Not-Much-Guilt Chocolate-Mint Ice Milk
Not-Much-Guilt Chocolate-Mint Ice Milk might be a good recipe to expand your beverage repertoire. One portion of this dish contains approximately 12g of protein, 14g of fat, and a total of 316 calories. This recipe serves 6. It is a good option if you're following a gluten free diet. A mixture of mint leaves, nonfat yogurt, egg yolks, and a handful of other ingredients are all it takes to make this recipe so tasty. From preparation to the plate, this recipe takes roughly 45 minutes.
Instructions
In a 2- to 3-quart pan over high heat, bring milk and mint just to a boil.
Remove from heat, cover, and let stand 20 minutes.
Meanwhile, in a bowl, mix sugar and cornstarch.
Pour milk mixture through a fine strainer into another bowl; discard mint.
Whisk about 1/4 of the mint-milk into egg yolk mixture.
Add cocoa and whisk until blended; pour back into pan.
Add remaining milk to pan.
Return pan to medium heat and stir with a whisk until mixture begins to bubble, 2 to 4 minutes.

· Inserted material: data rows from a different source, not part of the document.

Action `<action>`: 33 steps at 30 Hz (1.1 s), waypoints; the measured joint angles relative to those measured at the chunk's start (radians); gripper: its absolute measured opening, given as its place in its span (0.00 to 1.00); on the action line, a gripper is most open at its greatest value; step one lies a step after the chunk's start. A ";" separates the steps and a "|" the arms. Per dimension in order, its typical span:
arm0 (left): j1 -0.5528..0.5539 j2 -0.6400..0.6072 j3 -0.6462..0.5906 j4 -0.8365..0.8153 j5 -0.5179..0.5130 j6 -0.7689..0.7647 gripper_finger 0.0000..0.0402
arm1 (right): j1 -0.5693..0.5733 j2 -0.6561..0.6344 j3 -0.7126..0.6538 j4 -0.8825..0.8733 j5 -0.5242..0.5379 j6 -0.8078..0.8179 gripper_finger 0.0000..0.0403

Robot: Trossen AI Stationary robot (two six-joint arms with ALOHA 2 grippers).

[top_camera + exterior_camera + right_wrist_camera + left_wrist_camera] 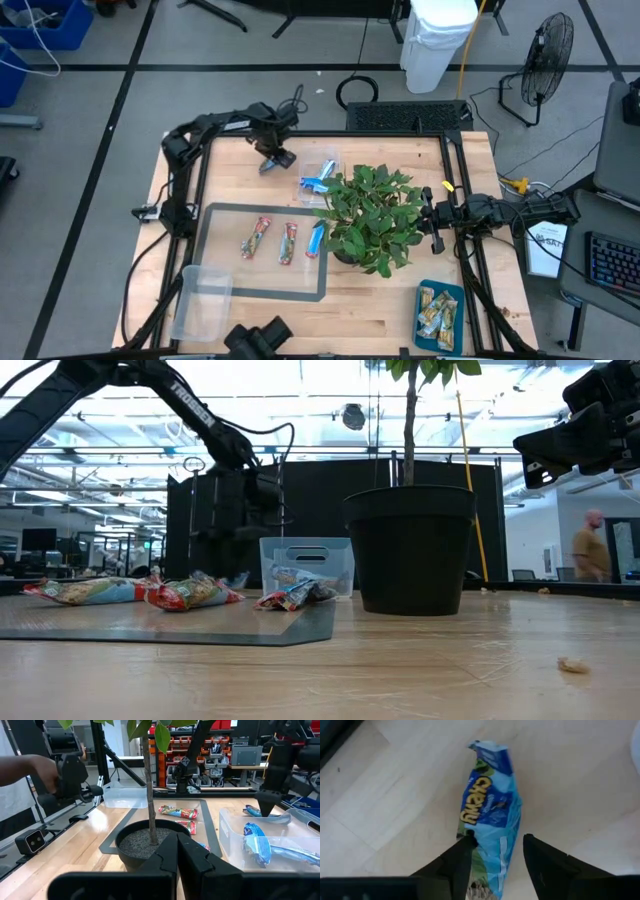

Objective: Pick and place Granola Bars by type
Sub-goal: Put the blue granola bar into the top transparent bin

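Note:
My left gripper (275,160) hangs pointing down over the bare wood at the table's far side, just left of a clear tub (320,180). It is open. A blue-wrapped granola bar (490,805) lies lengthwise between its fingers. The tub holds more blue bars (257,842). Two red bars (255,238) (288,243) and one blue bar (317,238) lie flat on the grey mat (215,215). Green bars (438,315) lie in the teal tray (422,300). My right gripper (432,215) waits shut and level at the right, beside the plant. My left gripper comes from above, its fingers standing on either side of the blue bar's near end and lying along the bar. One fingertip (467,840) is at the wrapper's edge (475,832). I cannot tell whether it touches, or whether the bar rests on the wood.
A potted plant (370,215) stands mid-table between the arms, its leaves reaching over the tub's side. An empty clear tub (200,300) sits near left. A person's hand (25,770) is at a dark camera mount by the near edge.

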 joint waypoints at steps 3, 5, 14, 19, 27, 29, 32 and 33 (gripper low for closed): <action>0.000 0.003 0.000 -0.008 -0.024 0.002 0.46 | 0.000 0.000 0.000 0.000 0.000 0.000 0.00; 0.000 0.002 0.000 -0.009 -0.057 -0.003 0.44 | 0.000 0.000 0.000 0.000 0.000 0.000 0.00; 0.000 -0.002 0.000 -0.020 -0.076 -0.009 0.14 | 0.000 0.000 0.000 0.000 0.000 0.000 0.00; -0.003 -0.003 0.000 -0.011 -0.109 -0.007 0.02 | 0.000 0.000 0.000 0.000 0.000 0.000 0.00; -0.068 -0.098 0.000 -0.018 -0.182 0.011 0.01 | 0.000 0.000 0.000 0.000 0.000 0.000 0.00; -0.100 -0.154 0.000 -0.018 -0.181 0.011 0.01 | 0.000 0.000 0.000 0.000 0.000 0.000 0.00; -0.160 -0.252 0.000 -0.014 -0.168 -0.003 0.00 | 0.000 0.000 0.000 0.000 0.000 0.000 0.00; -0.184 -0.282 0.000 -0.009 -0.156 -0.009 0.00 | 0.000 0.000 0.000 0.000 0.000 0.000 0.00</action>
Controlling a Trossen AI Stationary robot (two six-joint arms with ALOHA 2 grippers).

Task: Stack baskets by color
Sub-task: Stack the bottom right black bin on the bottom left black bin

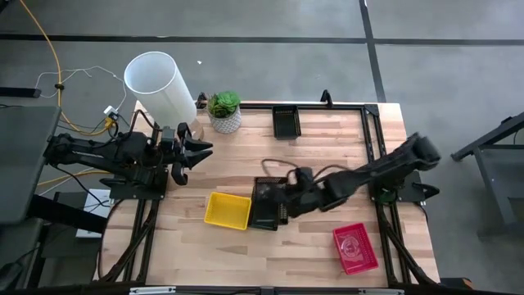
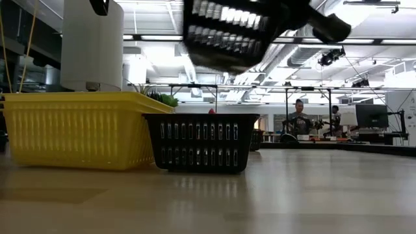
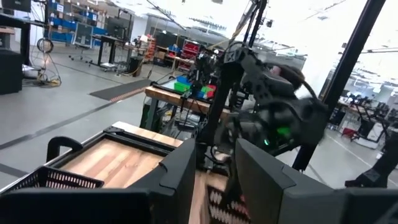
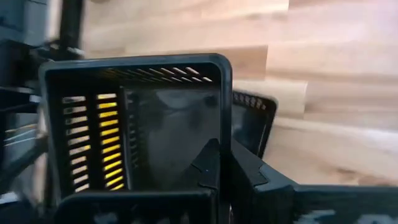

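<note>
Low view alone: lifted black basket [image 2: 231, 32] airborne.

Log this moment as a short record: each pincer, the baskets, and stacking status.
right pincer: shut on the rim of a black basket, held lifted above the table
black basket below: on the table beside the yellow basket
left pincer: waiting at the table's left edge
other baskets: red basket and far black basket, each apart

High view straight down, low view level at tabletop, both sharing yellow basket [image 1: 228, 210], wrist views close.
</note>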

Remove cocoa mixture from heat and pour into a bowl. Stir in yogurt. Cover surface of mixture with plastic wrap and chill until cold, at least 2 hours or up to 1 day.
Pour cold mixture into an ice cream maker and freeze according to manufacturer's directions. Midway through freezing, add chopped chocolate; continue freezing until ice milk is firm enough to mound and dasher is hard to turn.
Serve, or cover and freeze up to 3 days. If making ahead, let the dessert soften in refrigerator about 30 minutes before serving.